Task »
From the entries below, reproduce exactly the line containing "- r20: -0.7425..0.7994", the line containing "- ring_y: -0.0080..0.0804", and every line in between, with nothing added.

□ □ □ □ □ □ □

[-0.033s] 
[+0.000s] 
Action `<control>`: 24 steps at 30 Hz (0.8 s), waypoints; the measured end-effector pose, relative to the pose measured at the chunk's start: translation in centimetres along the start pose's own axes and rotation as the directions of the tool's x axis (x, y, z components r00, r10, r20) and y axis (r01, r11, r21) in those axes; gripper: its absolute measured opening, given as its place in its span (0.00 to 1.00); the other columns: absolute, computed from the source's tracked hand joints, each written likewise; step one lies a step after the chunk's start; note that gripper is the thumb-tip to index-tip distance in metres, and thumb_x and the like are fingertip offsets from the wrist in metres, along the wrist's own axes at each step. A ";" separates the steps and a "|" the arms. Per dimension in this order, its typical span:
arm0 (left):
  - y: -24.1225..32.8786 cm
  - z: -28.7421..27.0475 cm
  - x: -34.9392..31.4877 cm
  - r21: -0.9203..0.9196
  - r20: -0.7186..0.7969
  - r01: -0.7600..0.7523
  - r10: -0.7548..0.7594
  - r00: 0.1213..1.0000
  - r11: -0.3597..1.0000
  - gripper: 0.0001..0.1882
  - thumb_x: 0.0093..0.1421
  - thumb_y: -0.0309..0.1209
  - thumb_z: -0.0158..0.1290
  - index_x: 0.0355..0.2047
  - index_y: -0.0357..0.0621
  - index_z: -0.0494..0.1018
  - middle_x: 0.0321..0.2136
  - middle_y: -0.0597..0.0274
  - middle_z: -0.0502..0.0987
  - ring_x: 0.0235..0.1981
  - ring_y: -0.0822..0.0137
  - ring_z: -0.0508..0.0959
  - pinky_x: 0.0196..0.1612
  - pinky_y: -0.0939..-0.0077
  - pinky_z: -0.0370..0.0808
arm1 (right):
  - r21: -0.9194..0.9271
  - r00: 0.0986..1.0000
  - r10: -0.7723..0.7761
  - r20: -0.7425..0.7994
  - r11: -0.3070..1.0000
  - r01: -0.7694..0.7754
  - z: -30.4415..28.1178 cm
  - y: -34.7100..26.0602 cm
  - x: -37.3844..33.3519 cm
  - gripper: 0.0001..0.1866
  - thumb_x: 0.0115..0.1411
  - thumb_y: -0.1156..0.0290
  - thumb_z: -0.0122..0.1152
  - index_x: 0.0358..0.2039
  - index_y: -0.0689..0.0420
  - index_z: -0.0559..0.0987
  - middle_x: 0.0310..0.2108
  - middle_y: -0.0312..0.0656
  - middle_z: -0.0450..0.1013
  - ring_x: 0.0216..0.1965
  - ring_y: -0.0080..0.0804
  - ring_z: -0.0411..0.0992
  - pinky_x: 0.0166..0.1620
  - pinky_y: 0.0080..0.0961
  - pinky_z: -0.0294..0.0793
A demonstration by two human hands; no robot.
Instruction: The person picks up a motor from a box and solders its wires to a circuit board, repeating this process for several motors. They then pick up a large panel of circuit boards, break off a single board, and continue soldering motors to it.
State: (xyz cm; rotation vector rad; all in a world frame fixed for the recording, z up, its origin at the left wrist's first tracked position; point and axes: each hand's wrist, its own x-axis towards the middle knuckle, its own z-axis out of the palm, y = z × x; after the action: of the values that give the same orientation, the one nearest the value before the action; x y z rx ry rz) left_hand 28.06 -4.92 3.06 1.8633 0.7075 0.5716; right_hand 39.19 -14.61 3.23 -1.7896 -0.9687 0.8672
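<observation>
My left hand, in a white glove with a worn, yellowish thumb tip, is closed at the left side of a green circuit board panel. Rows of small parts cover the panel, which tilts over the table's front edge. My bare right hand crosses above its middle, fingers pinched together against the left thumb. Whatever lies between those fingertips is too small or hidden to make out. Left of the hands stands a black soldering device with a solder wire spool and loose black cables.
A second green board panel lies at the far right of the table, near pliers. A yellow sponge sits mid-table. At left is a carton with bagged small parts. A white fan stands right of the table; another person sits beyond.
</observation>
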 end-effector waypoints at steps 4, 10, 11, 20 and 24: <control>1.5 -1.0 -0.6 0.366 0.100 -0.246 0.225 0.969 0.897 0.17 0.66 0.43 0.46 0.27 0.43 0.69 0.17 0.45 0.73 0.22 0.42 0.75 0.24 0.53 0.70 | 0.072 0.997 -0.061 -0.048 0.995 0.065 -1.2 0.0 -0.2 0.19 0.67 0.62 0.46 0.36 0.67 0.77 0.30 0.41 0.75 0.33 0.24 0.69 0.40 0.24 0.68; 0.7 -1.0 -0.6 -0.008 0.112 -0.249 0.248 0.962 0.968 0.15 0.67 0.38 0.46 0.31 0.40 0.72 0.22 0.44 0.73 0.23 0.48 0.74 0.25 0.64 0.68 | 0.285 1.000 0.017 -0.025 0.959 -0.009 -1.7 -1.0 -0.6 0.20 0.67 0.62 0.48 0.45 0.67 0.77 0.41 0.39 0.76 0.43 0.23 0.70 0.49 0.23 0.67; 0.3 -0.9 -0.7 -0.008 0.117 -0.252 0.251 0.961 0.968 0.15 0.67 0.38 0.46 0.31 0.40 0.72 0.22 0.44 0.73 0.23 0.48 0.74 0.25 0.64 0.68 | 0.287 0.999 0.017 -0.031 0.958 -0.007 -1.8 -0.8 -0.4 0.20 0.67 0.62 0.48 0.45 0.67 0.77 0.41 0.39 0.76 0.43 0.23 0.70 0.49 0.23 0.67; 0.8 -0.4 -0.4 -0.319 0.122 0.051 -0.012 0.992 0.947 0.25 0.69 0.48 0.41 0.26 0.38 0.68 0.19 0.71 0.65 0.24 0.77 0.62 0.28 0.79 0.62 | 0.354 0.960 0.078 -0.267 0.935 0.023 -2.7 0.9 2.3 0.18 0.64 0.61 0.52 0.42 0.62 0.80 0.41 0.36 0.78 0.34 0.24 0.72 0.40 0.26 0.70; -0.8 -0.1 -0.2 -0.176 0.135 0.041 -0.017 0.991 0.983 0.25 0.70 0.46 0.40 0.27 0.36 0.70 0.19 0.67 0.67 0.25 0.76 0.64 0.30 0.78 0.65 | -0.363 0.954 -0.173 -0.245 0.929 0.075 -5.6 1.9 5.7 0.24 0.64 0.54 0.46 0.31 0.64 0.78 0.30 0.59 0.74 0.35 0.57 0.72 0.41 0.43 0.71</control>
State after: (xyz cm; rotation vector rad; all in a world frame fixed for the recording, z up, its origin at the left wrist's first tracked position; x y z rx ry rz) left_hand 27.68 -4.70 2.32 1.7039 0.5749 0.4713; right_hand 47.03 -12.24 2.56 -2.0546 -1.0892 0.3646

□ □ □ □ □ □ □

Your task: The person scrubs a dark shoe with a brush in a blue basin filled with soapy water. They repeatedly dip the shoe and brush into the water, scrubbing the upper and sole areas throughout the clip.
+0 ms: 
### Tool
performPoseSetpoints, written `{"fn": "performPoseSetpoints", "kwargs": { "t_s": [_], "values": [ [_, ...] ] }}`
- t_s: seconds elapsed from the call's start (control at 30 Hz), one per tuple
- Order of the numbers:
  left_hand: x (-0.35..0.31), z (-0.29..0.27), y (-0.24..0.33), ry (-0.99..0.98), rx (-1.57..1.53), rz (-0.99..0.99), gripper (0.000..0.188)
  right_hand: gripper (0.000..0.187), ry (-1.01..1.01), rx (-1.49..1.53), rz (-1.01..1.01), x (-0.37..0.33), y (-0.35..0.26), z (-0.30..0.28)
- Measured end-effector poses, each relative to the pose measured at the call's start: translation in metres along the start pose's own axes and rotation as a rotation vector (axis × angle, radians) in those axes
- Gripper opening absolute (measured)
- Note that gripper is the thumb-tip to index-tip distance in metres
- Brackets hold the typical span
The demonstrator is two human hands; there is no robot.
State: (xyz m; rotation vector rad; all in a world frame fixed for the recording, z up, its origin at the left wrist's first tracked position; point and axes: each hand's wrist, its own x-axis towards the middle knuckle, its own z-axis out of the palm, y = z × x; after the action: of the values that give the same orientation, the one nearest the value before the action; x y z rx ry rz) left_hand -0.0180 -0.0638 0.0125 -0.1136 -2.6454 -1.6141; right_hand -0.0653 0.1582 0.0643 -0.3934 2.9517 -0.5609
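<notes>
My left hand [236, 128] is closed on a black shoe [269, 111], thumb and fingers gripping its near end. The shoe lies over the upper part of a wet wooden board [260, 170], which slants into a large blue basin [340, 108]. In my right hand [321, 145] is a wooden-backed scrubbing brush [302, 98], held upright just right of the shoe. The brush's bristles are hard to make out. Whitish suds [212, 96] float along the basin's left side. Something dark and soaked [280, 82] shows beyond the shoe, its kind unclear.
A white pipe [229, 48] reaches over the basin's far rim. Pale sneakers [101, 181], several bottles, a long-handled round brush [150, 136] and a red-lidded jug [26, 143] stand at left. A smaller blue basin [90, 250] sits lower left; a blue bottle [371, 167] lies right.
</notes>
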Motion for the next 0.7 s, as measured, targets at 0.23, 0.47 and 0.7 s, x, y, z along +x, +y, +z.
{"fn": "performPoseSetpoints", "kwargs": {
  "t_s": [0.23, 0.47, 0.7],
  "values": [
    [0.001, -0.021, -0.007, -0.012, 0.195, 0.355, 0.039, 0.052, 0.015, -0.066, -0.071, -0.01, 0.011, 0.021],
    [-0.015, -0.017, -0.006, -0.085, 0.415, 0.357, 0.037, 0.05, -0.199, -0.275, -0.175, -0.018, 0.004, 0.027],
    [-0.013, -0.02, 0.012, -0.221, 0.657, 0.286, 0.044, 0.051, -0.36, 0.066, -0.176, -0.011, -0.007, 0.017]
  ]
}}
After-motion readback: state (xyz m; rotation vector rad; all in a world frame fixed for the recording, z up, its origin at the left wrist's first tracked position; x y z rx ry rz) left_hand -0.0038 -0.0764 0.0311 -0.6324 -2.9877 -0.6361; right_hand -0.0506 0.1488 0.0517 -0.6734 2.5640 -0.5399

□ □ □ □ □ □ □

Written response »
  - r20: -0.7425..0.7994
  - r11: -0.3070..1.0000
  - r01: -0.7694..0.7754
  - z: -30.4415..28.1178 cm
  - y: -34.7100..26.0602 cm
  - x: -37.3844..33.3519 cm
  - gripper: 0.0001..0.1866
  - thumb_x: 0.0115..0.1411
  - thumb_y: -0.1156..0.0290
  - thumb_z: -0.0122..0.1152
  - index_x: 0.0358..0.2039
  - index_y: -0.0689..0.0420
  - index_z: -0.0559..0.0987
  - middle_x: 0.0310..0.2108
  - middle_y: -0.0312..0.0656
  - middle_z: -0.0450..0.1013
  - ring_x: 0.0216..0.1965
  - ring_y: -0.0080..0.0804

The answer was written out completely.